Sunday, May 8, 2011

Who commits crime in Ethiopia?

Crime in Ethiopia

What is crime? Briefly defined crime is a word used to describe varieties of illegal activities committed both by certain citizens of a nation or national governments on its own people. During invasion of one nation by another, crimes could also be committed in various forms.

What types of crimes could there be? Crimes may be committed in several different forms the following being just a few: genocide, murder, rape, robbery, aggravated assault, burglary, larceny-theft, motor vehicle theft, etc, etc.

Genocide is a crime usually committed either by a government on its own people or during invasion of a sovereign country by another foreign power, where a certain group of people belonging to a certain religion or tribe is completely wiped out summarily. Such an act was committed when Italians invaded Ethiopia in 1935-36 just prior to the Second World War. Italy then used the international prohibited poison gas to undermine the vigilant opposition of Ethiopians against colonialism. The mustard gas bombs contained a corrosive liquid which, when exploded, emitted lethal vapors that penetrated the human skin and produced both internal and external lesions that ultimately killed the victims.

As a result of a failed assassination attempt by two Ethiopian freedom fighters on Rudolfo Graziani, the leader of the invading Italian army, on February 19, 1937, the Blackshirts, the Italian fascist occupation army, unleashed a ferocious terror, where the atrocities included beheading, burning down houses, disemboweling pregnant women and summarily wiping out of all educated men and women including religious figures such as monks and priests.
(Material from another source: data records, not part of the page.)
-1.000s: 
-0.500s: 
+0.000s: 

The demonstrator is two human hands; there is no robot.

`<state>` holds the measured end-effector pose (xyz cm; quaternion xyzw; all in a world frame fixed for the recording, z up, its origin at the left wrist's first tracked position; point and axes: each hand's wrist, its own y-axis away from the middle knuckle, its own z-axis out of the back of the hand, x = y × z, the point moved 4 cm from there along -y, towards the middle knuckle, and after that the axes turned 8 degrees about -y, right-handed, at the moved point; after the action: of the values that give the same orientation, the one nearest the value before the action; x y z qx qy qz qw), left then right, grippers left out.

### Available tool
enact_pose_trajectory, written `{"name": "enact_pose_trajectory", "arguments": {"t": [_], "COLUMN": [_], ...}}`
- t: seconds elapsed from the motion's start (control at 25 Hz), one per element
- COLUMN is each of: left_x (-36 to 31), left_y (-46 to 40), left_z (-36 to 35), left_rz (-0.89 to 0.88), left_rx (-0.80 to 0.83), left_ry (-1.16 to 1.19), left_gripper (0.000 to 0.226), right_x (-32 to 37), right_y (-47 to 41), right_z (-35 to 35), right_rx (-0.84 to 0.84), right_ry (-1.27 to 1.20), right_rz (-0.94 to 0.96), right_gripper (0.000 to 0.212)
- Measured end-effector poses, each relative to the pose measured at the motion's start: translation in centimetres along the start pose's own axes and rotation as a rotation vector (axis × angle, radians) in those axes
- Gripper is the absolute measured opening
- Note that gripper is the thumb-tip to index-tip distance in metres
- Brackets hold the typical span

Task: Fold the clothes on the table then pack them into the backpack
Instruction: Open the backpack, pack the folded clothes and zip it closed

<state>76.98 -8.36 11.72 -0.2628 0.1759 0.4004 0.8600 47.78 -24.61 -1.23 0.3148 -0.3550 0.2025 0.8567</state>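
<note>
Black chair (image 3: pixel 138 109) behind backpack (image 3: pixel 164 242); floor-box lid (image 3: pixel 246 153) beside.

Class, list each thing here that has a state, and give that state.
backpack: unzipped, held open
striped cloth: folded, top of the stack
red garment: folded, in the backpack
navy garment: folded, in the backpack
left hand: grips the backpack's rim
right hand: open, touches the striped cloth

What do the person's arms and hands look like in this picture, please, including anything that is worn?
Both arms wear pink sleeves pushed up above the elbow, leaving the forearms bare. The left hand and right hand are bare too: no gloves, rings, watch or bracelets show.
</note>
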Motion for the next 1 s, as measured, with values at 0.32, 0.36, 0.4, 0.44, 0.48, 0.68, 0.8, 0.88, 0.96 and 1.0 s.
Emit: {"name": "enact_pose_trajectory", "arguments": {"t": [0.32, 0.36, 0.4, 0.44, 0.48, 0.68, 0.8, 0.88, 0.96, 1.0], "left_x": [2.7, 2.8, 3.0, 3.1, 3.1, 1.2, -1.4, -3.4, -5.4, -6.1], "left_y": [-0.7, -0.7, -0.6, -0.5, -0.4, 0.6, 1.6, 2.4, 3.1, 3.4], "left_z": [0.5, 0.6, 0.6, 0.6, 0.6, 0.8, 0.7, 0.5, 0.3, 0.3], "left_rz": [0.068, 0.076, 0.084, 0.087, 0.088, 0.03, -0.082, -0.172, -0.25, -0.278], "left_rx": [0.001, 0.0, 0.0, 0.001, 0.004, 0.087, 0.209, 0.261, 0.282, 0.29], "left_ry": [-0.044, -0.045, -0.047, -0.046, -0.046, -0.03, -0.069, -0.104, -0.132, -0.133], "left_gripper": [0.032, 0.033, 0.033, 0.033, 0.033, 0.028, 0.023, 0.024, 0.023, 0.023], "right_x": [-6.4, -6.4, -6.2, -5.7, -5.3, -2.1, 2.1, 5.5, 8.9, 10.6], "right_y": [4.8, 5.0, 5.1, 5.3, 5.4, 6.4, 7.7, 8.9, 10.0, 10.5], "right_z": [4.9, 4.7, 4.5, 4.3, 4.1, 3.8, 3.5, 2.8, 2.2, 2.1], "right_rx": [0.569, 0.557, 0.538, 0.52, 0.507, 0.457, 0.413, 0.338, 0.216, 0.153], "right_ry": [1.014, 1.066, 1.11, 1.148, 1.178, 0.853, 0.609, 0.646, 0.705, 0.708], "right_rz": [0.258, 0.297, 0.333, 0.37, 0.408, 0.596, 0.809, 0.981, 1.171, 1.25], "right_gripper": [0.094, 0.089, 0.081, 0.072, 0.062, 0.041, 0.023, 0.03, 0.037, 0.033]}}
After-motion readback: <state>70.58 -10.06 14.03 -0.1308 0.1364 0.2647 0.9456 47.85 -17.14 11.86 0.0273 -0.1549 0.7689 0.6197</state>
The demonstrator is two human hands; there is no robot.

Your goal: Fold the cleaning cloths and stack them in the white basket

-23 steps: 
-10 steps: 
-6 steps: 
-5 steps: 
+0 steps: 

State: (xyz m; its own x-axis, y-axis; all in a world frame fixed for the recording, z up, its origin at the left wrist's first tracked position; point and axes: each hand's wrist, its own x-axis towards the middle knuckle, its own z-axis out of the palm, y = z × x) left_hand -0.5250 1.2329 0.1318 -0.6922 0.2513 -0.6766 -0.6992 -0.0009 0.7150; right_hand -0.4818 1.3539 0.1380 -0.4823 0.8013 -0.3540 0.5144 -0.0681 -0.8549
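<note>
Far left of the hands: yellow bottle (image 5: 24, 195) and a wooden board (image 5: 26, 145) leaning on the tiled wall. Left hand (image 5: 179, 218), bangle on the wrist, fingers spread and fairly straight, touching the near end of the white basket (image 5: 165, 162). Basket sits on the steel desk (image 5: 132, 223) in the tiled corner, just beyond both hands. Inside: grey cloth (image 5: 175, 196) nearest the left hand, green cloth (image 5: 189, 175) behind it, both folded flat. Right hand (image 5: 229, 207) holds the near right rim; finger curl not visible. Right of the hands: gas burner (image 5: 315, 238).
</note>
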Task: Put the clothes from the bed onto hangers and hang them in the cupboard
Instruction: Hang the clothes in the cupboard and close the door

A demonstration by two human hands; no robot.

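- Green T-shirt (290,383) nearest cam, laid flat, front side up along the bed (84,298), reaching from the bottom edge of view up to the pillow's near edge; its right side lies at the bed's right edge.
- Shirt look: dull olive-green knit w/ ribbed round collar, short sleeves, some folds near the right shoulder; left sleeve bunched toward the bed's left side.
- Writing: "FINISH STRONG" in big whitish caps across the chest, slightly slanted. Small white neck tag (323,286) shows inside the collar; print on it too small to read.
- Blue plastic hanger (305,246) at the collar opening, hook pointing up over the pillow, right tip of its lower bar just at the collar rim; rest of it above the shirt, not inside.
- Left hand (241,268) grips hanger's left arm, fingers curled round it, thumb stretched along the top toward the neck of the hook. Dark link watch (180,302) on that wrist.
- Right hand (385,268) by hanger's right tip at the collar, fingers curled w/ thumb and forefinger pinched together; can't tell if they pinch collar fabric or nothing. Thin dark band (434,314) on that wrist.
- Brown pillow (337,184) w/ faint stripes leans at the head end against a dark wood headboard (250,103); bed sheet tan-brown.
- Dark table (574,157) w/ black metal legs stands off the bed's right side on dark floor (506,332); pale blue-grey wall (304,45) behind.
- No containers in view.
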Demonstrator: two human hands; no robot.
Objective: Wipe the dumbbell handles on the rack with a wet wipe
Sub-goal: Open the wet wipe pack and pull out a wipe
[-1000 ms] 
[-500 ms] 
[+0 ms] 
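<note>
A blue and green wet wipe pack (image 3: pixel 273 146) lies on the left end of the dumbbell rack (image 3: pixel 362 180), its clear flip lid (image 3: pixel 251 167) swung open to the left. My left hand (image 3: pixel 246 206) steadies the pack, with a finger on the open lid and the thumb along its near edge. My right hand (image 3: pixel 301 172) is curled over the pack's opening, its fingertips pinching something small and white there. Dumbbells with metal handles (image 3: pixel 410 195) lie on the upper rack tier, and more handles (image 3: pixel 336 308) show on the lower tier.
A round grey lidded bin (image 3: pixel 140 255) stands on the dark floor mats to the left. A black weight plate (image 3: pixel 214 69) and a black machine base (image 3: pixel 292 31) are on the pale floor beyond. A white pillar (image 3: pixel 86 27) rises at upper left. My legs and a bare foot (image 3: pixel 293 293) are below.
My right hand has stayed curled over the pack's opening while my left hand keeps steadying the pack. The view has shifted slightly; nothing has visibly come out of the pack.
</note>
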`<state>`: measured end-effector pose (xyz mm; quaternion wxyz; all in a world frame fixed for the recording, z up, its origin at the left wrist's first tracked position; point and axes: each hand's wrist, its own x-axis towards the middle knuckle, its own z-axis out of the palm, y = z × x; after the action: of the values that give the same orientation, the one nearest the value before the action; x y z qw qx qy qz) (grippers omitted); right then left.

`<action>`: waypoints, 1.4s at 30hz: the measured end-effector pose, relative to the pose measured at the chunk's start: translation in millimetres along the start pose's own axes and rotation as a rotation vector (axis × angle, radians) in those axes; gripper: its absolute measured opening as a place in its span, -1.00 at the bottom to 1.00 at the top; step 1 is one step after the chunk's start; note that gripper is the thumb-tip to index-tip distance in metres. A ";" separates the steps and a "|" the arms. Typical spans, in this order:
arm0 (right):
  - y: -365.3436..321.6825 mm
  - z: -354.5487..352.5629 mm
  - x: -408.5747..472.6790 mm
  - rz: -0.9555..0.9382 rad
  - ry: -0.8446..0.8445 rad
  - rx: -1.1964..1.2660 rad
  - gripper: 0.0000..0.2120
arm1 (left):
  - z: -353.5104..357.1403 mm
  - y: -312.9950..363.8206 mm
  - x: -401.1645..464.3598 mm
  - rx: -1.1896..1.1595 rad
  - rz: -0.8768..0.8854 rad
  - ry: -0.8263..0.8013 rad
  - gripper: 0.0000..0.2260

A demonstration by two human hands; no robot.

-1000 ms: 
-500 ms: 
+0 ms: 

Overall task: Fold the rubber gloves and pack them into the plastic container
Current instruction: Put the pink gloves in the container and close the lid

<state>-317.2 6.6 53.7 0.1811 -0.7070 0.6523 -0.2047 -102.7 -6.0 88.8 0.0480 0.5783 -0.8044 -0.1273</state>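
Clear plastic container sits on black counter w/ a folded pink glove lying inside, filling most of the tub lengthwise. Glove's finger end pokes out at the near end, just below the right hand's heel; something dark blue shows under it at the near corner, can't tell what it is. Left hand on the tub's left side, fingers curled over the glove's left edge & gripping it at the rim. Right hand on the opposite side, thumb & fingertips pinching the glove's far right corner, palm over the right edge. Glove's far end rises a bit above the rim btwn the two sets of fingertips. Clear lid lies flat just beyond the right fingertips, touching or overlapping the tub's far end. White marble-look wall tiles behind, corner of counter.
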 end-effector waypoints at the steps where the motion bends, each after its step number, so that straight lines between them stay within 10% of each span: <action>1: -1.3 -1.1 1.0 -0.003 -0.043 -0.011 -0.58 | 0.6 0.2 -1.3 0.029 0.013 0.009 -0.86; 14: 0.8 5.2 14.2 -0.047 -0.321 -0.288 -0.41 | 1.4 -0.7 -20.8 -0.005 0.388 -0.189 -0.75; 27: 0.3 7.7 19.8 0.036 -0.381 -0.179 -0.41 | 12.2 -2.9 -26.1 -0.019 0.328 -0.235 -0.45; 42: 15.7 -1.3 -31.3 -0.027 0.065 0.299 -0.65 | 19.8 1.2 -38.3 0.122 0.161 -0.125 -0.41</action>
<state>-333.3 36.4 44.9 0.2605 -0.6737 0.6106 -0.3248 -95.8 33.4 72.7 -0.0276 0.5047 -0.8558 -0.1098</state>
Graziani proudly telegrammed his superior Mussolini where he said “nothing anymore remained” of the priesthood of the medieval Debra Libanos Monastery. That is a naked form of genocide committed on Ethiopians by the Italian army with a full knowledge and backing of the government in Rome.

The Degue Government of Ethiopia led by Colonel Mengistu Hailemariam, after overthrowing the aging Emperor Haile Sellassie I in 1974, unleashed yet another round of crime against his own people. In its so-called Red Terror, the Dergue targeted anyone who opposed the military regime or was suspected of having any link with or sympathy for the EPRP, the Ethiopian People’s Revolutionary Party, the main opposition party then, regardless of age, religion, gender or ethnicity. To intimidate its political opponents the Degue’s killing squads left the corpses of their victims on public streets for many hours often with notices around their necks labeling them as counter-revolutionaries. Worse still, the Dergue prevented bereaved families from mourning these so-called “counter revolutionaries”. In some cases, the families were required to participate in state-organized public demonstrations supporting these extra-judicial killings.

The Dergue regime was toppled by a nationalist group called the EPRDF, the Ethiopian People’s Revolutionary Democratic Front, on the 28 of May 1991. But that didn’t make the political situation better. Crimes continued to be committed by the new government consisting entirely of a minority national group who is using the principle of “divide and rule” to stay on power. Despite the genocidal trial against Dergue members, EPRDF itself has committed an act of genocide on the Anuak people, a minority group in the south-west of Ethiopia, the Oromo people, the largest national group in the country, and the Amharas, the next largest national entity in the country. Mass arrests, beatings, tortures and extra-judicial killings are everyday activities in the present day Ethiopia. Radio and TV jamming are major activities of the government. Journalists are imprisoned in mass. Political opposition party leaders are imprisoned and harassed. Thus crimes committed by the government itself far outweigh those petty crimes committed by individual citizens.

From among petty crimes worth mentioning, we have pick-pocketing, “snatch and run thefts, including from occupied vehicles, highway robbery, including carjacking by armed bandits, kidnapping for money, sabotage on railways. Even here there are crimes master-minded and instigated by government backed bandits so as to make the crimes appear as committed by opposition fighters.

We can therefore conclude that crimes are frequently committed by governments against the people than individual citizens committing crimes. Even those who are engaged in pick-pocketing and snatching are dictated by conditions of survival.